Throughout the years I have spent working at the European Commission for Human Rights and the Court of Human Rights – before taking up my duties as the Deputy Secretary General of the Council of Europe - I came across many cases involving children. And what struck me in most of these cases is how adults perceived the concept of rights related to children. They would systematically speak about the rights of their child, but what they had very often in mind were their rights about the child.
I am not nitpicking on semantics. There is a sea of difference between the two concepts, and it is this distinction which is also at the heart of the furore in some European countries, provoked by the Council of Europe campaign to abolish corporal punishment of children. The very idea of European advocacy for a change of national laws regulating the issue of corporal punishment has irritated some people, including politicians. It even provoked comments about Europe wasting taxpayer’s money to meddle in what is clearly not their business. I beg to disagree for two reasons. Corporal punishment sends a message to children that violence is an acceptable mean to resolve conflicts between people, and ultimately, even between peoples.
Moreover, any intentional use of force to cause pain, discomfort and humiliation is an attack on physical and psychological integrity. And it is a violation of human rights.
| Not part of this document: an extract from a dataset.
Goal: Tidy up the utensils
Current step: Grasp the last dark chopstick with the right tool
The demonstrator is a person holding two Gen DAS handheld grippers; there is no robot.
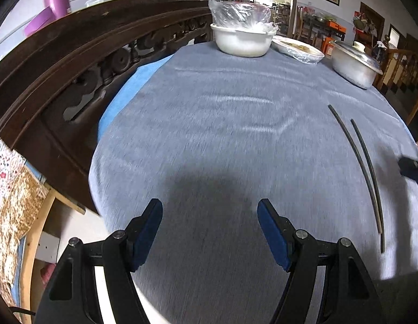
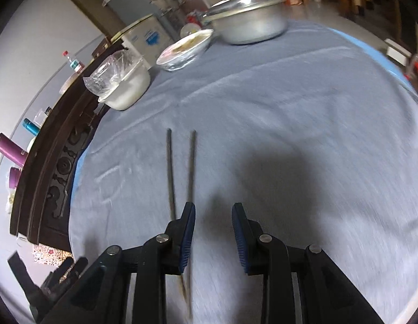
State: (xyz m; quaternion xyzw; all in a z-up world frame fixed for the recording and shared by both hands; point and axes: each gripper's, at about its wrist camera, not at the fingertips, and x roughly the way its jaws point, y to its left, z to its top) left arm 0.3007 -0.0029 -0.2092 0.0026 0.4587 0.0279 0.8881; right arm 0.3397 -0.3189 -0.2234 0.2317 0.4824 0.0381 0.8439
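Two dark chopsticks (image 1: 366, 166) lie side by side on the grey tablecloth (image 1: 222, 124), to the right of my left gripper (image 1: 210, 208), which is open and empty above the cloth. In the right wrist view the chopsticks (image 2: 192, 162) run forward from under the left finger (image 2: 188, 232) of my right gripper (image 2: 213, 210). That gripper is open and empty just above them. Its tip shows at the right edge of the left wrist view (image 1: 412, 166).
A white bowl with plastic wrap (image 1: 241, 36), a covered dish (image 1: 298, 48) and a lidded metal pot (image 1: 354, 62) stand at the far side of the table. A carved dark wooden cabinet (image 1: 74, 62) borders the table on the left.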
If this is true for adults, it is even more true for children. Yes, they are smaller, but their human rights are not! The Council of Europe is the guardian of the European Convention on Human Rights. There is no small print in the Convention which would exclude children from the scope of its protection. This makes corporal punishment our business. And this is why we encourage our member states to act. The argument that the state should not legislate what is happening within the family walls is indefensible. The state already legislates to protect women from abuse by their spouses. The state also legislates to protect pets from mistreatment by their owners. How anyone can deny such protection to children is beyond comprehension.
JUST DON’T HIT
A great majority of parents, including those who occasionally resort to corporal punishment, are loving and caring towards their children. They may genuinely believe that inflicting pain is in their child’s best interest. A little slap can do no harm they will say. But it can. And good intentions cannot right a wrong. Corporal punishment is harmful to all children, but to some children it may be fatal. The legality of corporal punishment sends the signal that some forms or levels of violence against children are acceptable. In some cases adults will decide what levels are acceptable in an arbitrary manner – often in the state of emotional excitement, stress, anger even rage. Tragedies often occur when this happens under the influence of alcohol or drugs.
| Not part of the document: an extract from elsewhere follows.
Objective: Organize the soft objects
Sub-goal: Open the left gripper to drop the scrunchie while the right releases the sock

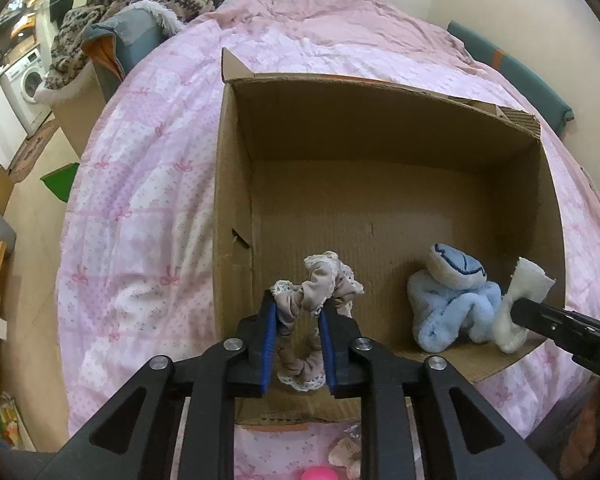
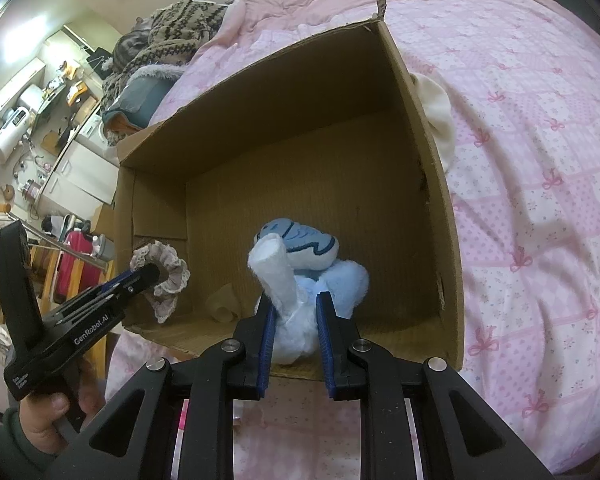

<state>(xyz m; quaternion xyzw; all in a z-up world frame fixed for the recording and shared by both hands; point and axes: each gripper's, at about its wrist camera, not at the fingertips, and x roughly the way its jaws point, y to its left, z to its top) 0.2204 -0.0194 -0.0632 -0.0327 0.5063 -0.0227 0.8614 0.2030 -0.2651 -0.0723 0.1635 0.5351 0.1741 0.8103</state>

This is why corporal punishment needs to be banned by law. Nineteen Council of Europe member states have already done so, several are expected to do so soon, the others should follow. A legal ban does not mean a crusade against parents. The experience from countries which had already abolished corporal punishment shows that there was no surge in cases brought against parents or children being removed from their family homes. The ban sends a clear signal that corporal punishment is wrong, but the emphasis must be on the awareness raising and on helping parents to learn about positive parenting, which includes measures to discipline children, but without inflicting pain, discomfort or humiliation. Because being parent is not a licence to hurt.